Résumé : On est en 1994 et Tabitha Denton déteste sa vie. Elle n’est pas intéressée par les garçons, solitaire et mise à l’écart par d’anciens amis de son lycée de banlieue. Quand elle prend un zine lors d’un concert punk, elle trouve une évasion – une publicité pour une rencontre Riot Grrrl.
Lors de la réunion, Tabitha trouve des filles qui lui ressemblent davantage et un lieu d’appartenance. Mais juste au moment où Tabitha s’installe avec ses nouveaux amis et commence à penser qu’elles se comprennent, Jackie Hardwick, dix-huit ans, entre dans une réunion et change son monde pour toujours. La fière Jackie ne ressemble à personne que Tabitha ait jamais connue. À mesure que ses sentiments pour Jackie grandissent, Tabitha commence à en apprendre davantage sur elle-même et sur les injustices raciales de la scène punk, mais pour être avec Jackie, elle doit également comprendre ses propres privilèges et défendre ce qui est juste.

Editeur : Duet Books
Date de sortie : 8 juin 2017
Genre : YA, historique
Nombre de pages : 230

TW : biphobie, racisme, grossophobie

Radar à diversité : pp bisexuelle, pp grosse, li noire et lesbienne

L’avis de @planetediversite : Ce roman avait tout pour me plaire : de la diversité, une époque assez cool sur les rriot girl et une héroïne qui se déconstruit et se découvre. Mais ce roman a aussi tout fait de travers puisqu’il commence par du « girls on girls hate » inutile. Je me suis dis que ça commençait mal mais que peut-être le personnage principal Tabitha allait justement apprendre que c’était sexiste et anti-féministe au fil du roman. Alors, je n’ai pas refermé le livre tout de suite.
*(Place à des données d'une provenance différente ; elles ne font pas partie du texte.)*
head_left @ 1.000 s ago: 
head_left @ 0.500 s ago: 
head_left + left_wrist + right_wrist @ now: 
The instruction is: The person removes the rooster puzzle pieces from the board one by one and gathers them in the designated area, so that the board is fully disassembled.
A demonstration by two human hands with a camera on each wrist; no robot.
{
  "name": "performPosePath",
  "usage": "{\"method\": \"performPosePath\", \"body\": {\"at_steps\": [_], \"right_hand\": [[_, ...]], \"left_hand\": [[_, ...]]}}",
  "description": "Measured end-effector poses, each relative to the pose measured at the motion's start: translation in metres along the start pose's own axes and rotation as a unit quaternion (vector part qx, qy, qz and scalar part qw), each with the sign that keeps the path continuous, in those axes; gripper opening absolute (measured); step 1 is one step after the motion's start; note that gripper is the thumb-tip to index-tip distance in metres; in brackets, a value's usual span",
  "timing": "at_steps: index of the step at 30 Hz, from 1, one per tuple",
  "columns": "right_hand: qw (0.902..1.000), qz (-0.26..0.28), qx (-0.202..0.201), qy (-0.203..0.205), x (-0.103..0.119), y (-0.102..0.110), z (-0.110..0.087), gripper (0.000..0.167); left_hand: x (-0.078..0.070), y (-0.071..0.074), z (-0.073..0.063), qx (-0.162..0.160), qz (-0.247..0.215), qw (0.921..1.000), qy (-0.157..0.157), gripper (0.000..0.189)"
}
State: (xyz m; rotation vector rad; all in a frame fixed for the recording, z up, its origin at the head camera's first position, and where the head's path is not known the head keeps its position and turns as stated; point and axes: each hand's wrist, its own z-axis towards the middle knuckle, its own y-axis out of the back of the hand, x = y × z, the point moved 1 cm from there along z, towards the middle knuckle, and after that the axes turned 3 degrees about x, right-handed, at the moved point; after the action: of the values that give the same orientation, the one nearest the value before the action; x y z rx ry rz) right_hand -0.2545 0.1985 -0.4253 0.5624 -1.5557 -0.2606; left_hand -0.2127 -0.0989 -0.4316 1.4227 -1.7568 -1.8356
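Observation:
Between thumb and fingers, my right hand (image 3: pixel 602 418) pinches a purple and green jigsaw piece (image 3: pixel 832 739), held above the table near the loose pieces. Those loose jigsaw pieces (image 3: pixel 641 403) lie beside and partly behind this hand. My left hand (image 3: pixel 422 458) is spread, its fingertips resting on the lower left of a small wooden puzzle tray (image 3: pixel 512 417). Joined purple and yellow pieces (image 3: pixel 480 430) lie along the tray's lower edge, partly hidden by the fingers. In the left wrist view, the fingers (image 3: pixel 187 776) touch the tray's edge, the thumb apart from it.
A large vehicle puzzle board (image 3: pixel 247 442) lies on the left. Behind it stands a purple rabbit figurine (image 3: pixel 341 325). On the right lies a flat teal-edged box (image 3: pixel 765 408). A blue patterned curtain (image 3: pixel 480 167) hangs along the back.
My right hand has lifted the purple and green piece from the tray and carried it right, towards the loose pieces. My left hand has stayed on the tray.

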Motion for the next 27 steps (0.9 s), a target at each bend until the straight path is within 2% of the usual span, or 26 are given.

J’aurais dû.
Tabitha rejoint donc un meeting Riot Grrrl après un concert punk où elle rencontre notamment Jackie, une femme noire dont elle va tomber amoureuse. Alors déjà Jackie est biphobe, elle explique à Tabitha que comme elle n’est sortie qu’avec deux filles, elle est forcément lesbienne. Ah. D’ailleurs on remarquera que la bisexualité du personnage principal a complètement été effacé du résumé du livre (« elle n’est pas intéressée par les garçons »).
Le personnage principal explique aussi à sa copine qu’elle s’est fait agressée et Jackie répond tout simplement que ce n’est pas si grave et qu’il vaut mieux qu’elle passe à autre chose. Ok, ok.
Plusieurs fois, on demande à Jackie d' »ignorer le racisme », parce que bon « ça arrive tout le temps ». A quel moment, est-ce que c’est une phrase à dire ? Le meilleur passage doit rester celui où une femme blanche explique à Tabitha le racisme que subit Jackie alors même que Jackie le lui a expliqué plusieurs fois.
La seule chose à garder de ce roman c’est la représentation positive du corps gros. Au début de l’histoire, Tabitha a pas mal de haine envers son corps et n’a pas vraiment confiance en elle. Elle va apprendre à s’aimer (bon surtout grâce à l’amour de Jackie mais bon) avec le temps. On ne parle à aucun moment de régime ou de perdre du poids pour s’accepter et ça c’est une bonne chose.
Ce roman promettait beaucoup et n’a rien donné. On est sur du féminisme de femmes blanches et cis qui n’apporte rien et fait même plus de mal que de bien. Je ne vous le conseille évidemment pas et si vous cherchez un roman YA qui parle de féministe ET qui inclut toutes les femmes vous pouvez vous tourner notamment vers : Juliet Takes a Breath de Gabby Rivera.